_Assignment_.
Where the line with "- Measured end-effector" appears below, start writing out lines exactly, and finish with the line with "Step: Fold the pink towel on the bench", which is included; write out nothing else.

(Stored data)

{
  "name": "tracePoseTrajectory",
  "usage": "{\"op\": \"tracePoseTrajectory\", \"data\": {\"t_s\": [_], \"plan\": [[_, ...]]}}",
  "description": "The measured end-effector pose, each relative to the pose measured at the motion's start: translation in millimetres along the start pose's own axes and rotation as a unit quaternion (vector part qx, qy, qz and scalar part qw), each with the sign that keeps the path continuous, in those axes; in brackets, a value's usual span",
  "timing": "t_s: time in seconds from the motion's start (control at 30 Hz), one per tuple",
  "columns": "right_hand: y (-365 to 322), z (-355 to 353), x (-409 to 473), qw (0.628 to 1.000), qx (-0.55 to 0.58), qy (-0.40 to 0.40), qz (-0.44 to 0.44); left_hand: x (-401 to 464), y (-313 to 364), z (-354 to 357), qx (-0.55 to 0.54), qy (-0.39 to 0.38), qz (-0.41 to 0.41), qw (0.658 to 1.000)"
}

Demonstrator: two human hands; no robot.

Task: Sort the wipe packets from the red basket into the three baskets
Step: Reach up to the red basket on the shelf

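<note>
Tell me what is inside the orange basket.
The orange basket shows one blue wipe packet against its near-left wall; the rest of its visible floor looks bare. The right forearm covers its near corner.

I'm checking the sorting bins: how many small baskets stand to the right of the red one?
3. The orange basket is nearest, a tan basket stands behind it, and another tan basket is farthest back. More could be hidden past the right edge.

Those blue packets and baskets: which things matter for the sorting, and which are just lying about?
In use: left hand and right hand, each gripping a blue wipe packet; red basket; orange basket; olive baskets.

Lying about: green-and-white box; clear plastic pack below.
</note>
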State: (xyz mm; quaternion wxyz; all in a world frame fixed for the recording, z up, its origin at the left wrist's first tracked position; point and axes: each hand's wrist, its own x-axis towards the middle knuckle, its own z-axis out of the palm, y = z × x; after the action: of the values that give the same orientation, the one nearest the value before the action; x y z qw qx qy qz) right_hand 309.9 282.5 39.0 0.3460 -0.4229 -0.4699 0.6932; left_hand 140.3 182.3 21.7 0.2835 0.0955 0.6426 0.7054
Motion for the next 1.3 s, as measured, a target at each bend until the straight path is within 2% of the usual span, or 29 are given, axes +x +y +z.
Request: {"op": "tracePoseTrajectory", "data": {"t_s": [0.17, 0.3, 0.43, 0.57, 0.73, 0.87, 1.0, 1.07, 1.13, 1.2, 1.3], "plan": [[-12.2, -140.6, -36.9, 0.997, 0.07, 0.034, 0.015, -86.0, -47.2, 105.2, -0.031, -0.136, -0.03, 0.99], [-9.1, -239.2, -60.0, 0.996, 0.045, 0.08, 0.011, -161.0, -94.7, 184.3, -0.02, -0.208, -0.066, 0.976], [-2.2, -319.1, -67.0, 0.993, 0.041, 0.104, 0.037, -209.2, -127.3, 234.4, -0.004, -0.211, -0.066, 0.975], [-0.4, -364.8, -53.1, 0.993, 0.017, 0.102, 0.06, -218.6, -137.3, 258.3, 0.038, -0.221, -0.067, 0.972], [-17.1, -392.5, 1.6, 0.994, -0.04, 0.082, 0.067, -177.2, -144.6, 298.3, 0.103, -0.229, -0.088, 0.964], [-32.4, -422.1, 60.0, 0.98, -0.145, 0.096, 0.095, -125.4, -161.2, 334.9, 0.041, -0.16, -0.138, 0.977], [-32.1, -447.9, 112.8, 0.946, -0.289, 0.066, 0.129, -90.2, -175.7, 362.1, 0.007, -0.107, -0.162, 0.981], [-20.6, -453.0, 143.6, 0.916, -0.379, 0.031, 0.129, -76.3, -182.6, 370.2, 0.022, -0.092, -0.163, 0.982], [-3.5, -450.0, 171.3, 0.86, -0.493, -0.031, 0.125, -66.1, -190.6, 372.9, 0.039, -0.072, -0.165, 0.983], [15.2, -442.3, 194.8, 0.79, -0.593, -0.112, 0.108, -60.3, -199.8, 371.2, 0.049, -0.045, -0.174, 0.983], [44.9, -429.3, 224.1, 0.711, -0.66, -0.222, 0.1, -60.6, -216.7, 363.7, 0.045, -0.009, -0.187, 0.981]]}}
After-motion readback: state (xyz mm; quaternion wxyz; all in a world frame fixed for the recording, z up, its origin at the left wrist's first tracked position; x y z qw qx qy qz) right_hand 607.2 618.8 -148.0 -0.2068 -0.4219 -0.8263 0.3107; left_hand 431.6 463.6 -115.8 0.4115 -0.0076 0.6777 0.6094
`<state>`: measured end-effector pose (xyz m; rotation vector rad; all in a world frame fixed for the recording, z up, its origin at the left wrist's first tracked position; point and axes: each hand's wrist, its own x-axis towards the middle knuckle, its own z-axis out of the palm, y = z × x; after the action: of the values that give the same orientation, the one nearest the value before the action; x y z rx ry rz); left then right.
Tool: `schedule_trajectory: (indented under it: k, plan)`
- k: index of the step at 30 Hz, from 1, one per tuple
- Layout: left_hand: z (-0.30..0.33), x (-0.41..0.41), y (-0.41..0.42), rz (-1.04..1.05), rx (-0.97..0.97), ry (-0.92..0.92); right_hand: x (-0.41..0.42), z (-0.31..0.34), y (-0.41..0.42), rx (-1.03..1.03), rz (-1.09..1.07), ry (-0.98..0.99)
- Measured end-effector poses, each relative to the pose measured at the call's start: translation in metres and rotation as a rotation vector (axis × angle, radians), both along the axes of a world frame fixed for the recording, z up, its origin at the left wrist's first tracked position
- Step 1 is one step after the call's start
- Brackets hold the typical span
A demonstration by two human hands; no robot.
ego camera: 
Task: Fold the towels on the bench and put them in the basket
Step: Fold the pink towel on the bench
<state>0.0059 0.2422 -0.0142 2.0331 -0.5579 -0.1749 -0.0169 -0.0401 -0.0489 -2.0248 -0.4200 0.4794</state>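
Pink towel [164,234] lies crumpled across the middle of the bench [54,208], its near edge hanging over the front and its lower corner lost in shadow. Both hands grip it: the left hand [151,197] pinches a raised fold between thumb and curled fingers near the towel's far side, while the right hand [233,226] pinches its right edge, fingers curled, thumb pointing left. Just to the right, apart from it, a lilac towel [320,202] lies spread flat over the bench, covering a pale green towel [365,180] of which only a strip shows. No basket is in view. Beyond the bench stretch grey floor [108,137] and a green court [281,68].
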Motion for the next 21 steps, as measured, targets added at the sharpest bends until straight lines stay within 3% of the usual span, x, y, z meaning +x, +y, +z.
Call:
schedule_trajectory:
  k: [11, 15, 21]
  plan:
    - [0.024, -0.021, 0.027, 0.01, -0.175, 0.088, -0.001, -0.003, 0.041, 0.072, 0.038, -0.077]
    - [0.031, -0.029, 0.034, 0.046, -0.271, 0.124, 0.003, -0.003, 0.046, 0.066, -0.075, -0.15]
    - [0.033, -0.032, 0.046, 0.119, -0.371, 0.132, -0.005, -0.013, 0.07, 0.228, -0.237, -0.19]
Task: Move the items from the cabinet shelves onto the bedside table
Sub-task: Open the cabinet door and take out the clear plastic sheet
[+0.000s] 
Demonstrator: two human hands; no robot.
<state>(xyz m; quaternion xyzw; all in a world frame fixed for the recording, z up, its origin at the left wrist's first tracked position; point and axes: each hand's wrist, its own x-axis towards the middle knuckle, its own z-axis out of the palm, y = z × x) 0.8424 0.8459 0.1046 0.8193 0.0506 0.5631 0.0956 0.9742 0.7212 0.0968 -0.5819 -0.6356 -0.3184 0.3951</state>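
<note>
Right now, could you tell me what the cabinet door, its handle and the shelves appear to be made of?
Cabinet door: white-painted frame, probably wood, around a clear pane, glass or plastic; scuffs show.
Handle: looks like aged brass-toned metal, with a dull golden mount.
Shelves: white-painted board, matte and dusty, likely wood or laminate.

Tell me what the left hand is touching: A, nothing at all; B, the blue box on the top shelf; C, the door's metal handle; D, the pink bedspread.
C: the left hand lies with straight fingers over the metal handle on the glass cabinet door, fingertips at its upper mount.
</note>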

_Task result_.
- Measured end-effector poses, each relative to the pose measured at the call's start: translation in metres and rotation as a rotation vector (axis × angle, radians), both along the axes of a world frame fixed for the recording, z up, its origin at the left wrist's first tracked position
- Step 1 is one step after the call's start
- Brackets hold the typical span
A demonstration by two human hands; no robot.
ego camera: 
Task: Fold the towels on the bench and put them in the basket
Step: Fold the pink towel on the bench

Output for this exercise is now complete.